### WORK ITEM
For the records below, give the number of lines where the string "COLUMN" occurs. Include nothing else.

Records drawn from a dataset:
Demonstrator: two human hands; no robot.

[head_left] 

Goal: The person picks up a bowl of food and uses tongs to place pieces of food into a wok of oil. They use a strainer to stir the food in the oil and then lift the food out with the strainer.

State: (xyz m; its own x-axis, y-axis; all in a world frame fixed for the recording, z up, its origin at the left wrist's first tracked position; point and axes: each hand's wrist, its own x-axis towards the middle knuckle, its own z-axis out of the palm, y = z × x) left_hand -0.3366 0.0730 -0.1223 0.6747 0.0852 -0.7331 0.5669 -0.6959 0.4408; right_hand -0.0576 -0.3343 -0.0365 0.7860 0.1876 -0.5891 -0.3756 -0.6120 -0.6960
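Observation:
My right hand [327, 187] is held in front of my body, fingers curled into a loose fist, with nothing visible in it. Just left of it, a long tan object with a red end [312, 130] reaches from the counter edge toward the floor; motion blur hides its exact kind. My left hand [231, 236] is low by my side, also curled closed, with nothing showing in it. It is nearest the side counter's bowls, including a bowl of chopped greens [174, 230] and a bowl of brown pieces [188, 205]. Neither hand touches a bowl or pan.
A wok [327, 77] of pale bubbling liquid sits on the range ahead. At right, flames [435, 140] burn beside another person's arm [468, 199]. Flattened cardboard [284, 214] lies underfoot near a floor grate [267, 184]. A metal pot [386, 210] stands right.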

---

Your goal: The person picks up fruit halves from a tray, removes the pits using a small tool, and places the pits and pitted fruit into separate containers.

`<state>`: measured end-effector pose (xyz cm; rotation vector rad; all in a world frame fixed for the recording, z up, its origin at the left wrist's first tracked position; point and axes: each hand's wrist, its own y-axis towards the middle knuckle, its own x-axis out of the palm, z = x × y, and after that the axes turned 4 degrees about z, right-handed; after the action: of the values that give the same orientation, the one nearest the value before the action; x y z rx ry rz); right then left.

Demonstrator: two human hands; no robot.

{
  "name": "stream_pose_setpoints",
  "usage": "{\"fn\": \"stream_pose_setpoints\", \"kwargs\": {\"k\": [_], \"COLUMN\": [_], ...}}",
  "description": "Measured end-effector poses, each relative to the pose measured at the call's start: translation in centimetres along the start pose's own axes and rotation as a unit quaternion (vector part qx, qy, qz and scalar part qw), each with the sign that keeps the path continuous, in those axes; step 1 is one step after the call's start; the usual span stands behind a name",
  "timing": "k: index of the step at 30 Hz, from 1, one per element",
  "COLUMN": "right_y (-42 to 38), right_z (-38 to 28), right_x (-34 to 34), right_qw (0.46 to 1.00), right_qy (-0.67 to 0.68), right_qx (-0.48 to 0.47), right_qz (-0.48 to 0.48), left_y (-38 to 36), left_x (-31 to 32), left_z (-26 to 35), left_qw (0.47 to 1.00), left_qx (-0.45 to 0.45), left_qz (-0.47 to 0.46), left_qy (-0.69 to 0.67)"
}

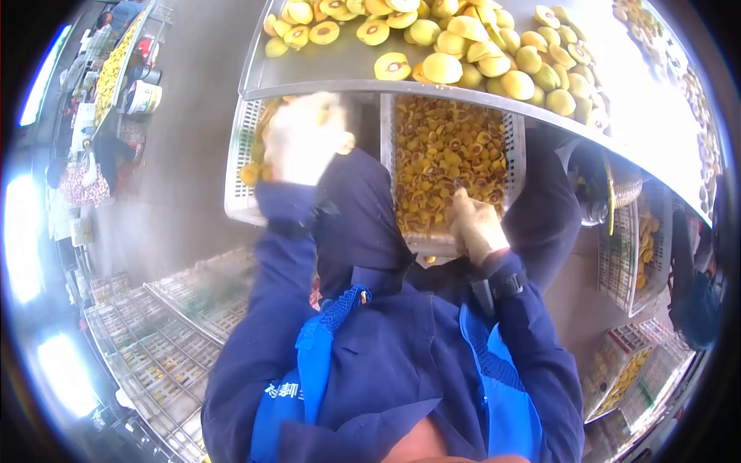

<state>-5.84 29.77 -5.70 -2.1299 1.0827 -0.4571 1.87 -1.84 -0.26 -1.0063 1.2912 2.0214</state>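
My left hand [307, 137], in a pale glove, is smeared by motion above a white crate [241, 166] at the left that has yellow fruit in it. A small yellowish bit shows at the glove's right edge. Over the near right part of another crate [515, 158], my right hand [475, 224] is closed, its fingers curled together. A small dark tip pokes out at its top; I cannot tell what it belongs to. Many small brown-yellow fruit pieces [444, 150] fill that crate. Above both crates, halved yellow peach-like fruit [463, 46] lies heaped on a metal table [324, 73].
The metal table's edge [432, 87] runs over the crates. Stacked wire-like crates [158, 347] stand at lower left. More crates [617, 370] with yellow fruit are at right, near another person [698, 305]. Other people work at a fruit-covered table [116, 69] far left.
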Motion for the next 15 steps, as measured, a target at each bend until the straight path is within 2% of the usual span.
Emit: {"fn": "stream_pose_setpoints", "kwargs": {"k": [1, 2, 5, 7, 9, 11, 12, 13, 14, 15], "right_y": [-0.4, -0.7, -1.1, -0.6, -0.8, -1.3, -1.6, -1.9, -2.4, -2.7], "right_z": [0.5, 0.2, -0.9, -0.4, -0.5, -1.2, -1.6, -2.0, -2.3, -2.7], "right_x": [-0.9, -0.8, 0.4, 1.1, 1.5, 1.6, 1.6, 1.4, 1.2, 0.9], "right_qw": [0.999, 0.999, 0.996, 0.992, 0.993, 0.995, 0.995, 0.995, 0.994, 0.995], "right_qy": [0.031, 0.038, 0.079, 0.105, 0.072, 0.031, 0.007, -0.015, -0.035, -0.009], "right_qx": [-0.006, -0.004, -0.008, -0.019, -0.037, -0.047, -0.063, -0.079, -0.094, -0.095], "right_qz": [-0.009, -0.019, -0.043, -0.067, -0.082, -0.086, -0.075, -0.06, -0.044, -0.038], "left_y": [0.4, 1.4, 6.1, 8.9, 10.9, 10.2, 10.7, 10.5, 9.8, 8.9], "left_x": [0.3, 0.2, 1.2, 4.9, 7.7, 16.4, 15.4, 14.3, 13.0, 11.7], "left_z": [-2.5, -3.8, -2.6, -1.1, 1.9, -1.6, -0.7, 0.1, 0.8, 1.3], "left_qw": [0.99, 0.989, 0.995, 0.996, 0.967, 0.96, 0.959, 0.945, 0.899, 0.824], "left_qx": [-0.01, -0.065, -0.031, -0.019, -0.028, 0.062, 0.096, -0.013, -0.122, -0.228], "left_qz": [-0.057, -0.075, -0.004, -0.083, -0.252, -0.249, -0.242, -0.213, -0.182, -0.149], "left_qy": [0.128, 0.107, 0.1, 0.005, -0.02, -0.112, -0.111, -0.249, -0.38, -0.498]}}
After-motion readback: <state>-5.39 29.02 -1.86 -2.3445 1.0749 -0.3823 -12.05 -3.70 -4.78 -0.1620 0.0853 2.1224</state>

### EXPECTED ANSWER
2